The Land Rover LR2 luxury SUV sits in the Land Rover lineup between the larger LR4 and the smaller Land Rover Range Rover Evoque. Much like other vehicles in the segment, the LR2 is actually a car based, crossover SUV rather than a traditional truck platform based SUV. The LR2 brings true offroad ability to the segment and is an affordable option for buyers seeking a small, luxury SUV with more offroad ability.
Land Rover LR2 Origins
Introduced in 2008, the all new Land Rover LR2 filled the slot previously occupied by the Freelander which was discontinued in 2005. Based on Ford’s Volvo platform, the LR2 was a welcomed upgrade to the Freelander’s internally developed platform. The LR2 offered more interior cargo space, higher ground clearance, and a stronger engine than its predecessor. Initial trim configurations were the SE and the higher trim level HSE which included larger 19-inch wheels, and upgraded exterior and interior styling and features.
About the Land Rover LR2
The Land Rover LR2 is a small, four-door, luxury SUV. Unlike most of its competitors, the LR2 possesses certified off-road credentials, but these come at the expense of its on-road manners and ride. The LR2 features a modified version of Land Rover’s Terrain Response off-road driving system which is arguably one of the best available four-wheel drive systems, but has been tamed somewhat for LR2 use.
Land Rover offers the LR2 at reasonable price points which, in theory, brings Land Rover quality, luxury, and ability to the majority of SUV buyers. However, Land Rover’s all things for all people strategy has essentially created an affordable SUV for a smaller group of drivers seeking the unbeaten and unpaved path to luxury.
Land Rover LR2 Features
The 2013 Land Rover LR2 did away with the less than competitive 3.2-liter, six-cylinder engine found in previous models for a more powerful 2.0-liter, turbocharged, four-cylinder engine sourced from Ford Motor Company’s EcoBoost line. This change remediates some of the sluggishness found in previous model years and bumps output from 230 horsepower to 240 horsepower and 234 lb-ft to 250 lb-ft of torque. Other changes include an improved seven-inch, infotainment touchscreen that eliminates several extraneous switches and buttons, and subtle exterior modifications.

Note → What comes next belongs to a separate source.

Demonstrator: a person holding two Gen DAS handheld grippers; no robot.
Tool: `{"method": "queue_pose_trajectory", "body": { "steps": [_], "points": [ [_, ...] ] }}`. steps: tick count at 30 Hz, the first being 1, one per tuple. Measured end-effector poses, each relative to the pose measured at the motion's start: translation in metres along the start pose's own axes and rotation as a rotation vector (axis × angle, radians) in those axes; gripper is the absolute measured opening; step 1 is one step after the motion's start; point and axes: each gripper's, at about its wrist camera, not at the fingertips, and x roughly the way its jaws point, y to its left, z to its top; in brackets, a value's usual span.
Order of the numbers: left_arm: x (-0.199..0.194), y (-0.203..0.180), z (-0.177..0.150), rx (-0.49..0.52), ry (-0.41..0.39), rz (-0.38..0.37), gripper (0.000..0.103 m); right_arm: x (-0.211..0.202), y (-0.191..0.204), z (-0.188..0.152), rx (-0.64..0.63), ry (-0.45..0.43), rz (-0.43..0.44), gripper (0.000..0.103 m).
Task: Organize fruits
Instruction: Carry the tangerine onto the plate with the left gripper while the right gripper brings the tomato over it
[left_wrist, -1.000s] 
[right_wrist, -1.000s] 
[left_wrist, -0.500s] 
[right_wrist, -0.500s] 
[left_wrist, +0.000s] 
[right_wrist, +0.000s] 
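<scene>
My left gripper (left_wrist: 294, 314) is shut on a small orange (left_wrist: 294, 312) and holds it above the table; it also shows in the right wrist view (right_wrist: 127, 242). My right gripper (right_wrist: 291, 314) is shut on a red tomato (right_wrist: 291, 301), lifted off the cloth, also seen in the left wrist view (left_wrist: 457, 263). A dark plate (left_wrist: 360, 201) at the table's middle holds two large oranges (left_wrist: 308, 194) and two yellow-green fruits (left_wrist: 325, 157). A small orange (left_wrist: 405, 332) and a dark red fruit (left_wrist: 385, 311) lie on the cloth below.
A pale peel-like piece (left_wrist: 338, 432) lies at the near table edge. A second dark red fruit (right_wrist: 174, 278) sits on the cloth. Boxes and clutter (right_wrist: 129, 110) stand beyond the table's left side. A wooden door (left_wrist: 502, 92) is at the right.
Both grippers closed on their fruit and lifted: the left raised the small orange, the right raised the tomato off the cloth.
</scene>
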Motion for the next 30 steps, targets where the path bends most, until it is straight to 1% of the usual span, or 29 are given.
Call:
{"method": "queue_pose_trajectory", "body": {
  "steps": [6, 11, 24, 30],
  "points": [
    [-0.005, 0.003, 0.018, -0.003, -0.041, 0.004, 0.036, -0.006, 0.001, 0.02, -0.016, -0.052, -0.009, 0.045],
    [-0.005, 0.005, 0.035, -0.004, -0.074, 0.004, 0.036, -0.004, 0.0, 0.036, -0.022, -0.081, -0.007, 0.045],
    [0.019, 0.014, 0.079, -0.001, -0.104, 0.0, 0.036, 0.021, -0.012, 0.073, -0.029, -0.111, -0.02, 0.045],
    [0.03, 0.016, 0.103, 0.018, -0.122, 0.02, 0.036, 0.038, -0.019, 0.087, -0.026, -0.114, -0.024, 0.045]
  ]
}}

Available in either Base or HSE trim, the LR2 still offers a reasonable list of luxury features and segment standard finishes. HSE trims upgrade the LR2 with adaptive xenon headlights, driver seat memory settings, and satellite radio. The HSE LUX package adds a 17-speaker, surround-sound audio system with six-CD changer, additional powered seat adjustments, and premium leather upholstery. The LR2’s panoramic sunroof and its high-set headlights are mentionable features. Nevertheless, the LR2 feels more like a well-equipped Ford Explorer rather than its Audi Q5 or BMW X3 competitors.
Notably, the LR2 wears the iconic Land Rover badge, one of the last vestiges of British automotive history. Few other brands can match Land Rover’s globe-spanning off-road history; that in itself is enough to make the LR2 standout. While the LR2 falls short of competitors for cargo capacity, the high-set, upright Land Rover seating position proffers a commanding view from any angle. Rear seats are arranged in a stadium-style arrangement that offers rear passengers as good a view as front passengers. This makes the LR2 feel much less confined and allows for a much better, safety enhancing line of sight.
Land Rover LR2 Evolution
The 2013 LR2 utilizes the first-generation platform introduced on the 2008 model. 2008-2012 models employed a 3.2-liter, six-cylinder engine matched to a six-speed automatic transmission. All LR2s include a modified Terrain Response off-road driving system, but unlike its larger trailblazing siblings, the LR2’s is actually an all-wheel drive system rather than a four-wheel drive system like the LR4 and Range Rover systems. The LR2 lacks a low-gear range, which disqualifies it as a serious offroading, mud tromping, rock crawling SUV. The LR2 also uses buttons rather than a chunky knob for Terrain Response adjustments and only includes three settings for grass/gravel/snow, mud/ruts, and sand. Even so, the LR2 will still best its rivals in off-road ability.
2009 dropped the Base trim and added an HLT option package which included a revised exterior and other mild cosmetic upgrades. For 2011, Land Rover revised the grille and taillights, dropped the HSE trim, and returned the Base trim. The biggest changes came in 2013 with a new engine, more pronounced exterior modifications (including LED headlights and taillights) and some interior styling changes like an updated steering wheel.